Try it — Which lines in the data below contain the word "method"? Pull each of them out.

(Data records)
--*--

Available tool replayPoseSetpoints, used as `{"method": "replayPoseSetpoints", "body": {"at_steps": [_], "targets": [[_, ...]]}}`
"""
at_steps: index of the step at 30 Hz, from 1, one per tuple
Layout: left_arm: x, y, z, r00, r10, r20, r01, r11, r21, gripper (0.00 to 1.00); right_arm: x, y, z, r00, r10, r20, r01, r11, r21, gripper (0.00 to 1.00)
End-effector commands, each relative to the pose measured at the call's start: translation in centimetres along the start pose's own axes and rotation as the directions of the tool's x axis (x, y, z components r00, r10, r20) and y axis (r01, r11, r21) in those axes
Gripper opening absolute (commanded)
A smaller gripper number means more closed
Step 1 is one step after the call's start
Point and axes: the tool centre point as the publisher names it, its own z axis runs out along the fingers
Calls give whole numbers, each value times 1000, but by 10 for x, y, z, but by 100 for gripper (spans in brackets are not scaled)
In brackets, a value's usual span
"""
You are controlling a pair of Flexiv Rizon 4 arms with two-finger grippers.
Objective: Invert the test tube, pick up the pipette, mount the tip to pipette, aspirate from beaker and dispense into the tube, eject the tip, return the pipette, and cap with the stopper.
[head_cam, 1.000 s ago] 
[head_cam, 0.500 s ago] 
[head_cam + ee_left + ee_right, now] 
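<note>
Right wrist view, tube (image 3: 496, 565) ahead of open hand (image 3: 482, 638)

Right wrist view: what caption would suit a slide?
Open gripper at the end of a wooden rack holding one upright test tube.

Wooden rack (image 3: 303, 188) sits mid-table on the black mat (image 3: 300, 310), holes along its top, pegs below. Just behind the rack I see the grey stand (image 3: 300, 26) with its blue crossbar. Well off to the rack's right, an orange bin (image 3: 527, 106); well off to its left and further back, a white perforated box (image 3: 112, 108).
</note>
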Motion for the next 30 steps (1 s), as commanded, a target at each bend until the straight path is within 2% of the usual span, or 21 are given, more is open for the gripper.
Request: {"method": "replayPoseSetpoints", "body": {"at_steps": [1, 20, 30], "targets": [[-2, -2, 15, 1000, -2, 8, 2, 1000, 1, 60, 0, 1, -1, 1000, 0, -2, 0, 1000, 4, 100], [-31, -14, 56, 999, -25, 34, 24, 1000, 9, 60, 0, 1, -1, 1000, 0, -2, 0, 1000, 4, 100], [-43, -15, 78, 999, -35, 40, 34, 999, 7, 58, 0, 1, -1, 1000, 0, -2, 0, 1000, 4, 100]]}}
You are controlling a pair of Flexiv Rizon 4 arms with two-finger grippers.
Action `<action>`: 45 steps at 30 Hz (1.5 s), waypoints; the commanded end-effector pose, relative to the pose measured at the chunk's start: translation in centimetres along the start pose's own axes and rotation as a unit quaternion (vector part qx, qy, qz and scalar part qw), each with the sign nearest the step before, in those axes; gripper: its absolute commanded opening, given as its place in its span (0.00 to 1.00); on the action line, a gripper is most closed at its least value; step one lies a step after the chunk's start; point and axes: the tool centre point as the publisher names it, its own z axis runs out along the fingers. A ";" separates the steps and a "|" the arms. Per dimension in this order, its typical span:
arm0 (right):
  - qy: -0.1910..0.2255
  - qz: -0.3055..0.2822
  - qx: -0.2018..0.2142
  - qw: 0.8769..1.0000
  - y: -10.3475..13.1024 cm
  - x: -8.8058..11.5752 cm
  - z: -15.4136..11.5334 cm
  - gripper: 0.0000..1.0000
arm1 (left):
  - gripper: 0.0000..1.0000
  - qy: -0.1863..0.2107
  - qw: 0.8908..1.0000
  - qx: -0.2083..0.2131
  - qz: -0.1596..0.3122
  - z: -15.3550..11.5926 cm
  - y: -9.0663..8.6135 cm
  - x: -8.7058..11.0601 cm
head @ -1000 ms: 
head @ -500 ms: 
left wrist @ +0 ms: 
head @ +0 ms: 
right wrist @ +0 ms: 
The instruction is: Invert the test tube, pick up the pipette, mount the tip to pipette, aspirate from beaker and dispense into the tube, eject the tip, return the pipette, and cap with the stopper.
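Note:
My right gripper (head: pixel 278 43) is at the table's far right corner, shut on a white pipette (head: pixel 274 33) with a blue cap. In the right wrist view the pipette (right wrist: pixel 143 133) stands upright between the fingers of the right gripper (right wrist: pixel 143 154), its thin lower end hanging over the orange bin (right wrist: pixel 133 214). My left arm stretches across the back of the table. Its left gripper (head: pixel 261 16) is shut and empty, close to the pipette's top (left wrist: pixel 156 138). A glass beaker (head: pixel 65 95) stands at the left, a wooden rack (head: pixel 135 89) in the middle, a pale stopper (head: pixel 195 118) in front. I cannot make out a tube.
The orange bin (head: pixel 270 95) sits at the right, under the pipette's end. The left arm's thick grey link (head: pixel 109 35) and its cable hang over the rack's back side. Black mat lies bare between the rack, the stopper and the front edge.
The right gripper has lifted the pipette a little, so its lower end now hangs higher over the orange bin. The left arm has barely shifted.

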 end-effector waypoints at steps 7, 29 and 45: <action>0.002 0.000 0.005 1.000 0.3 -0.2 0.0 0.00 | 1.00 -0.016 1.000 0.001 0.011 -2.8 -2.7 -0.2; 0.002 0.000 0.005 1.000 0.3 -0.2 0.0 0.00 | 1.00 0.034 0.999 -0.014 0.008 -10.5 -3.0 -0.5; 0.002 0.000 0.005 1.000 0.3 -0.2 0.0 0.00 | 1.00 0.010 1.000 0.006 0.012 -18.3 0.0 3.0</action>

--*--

Exercise solution —
Available tool replayPoseSetpoints, used as `{"method": "replayPoseSetpoints", "body": {"at_steps": [_], "targets": [[_, ...]]}}`
Request: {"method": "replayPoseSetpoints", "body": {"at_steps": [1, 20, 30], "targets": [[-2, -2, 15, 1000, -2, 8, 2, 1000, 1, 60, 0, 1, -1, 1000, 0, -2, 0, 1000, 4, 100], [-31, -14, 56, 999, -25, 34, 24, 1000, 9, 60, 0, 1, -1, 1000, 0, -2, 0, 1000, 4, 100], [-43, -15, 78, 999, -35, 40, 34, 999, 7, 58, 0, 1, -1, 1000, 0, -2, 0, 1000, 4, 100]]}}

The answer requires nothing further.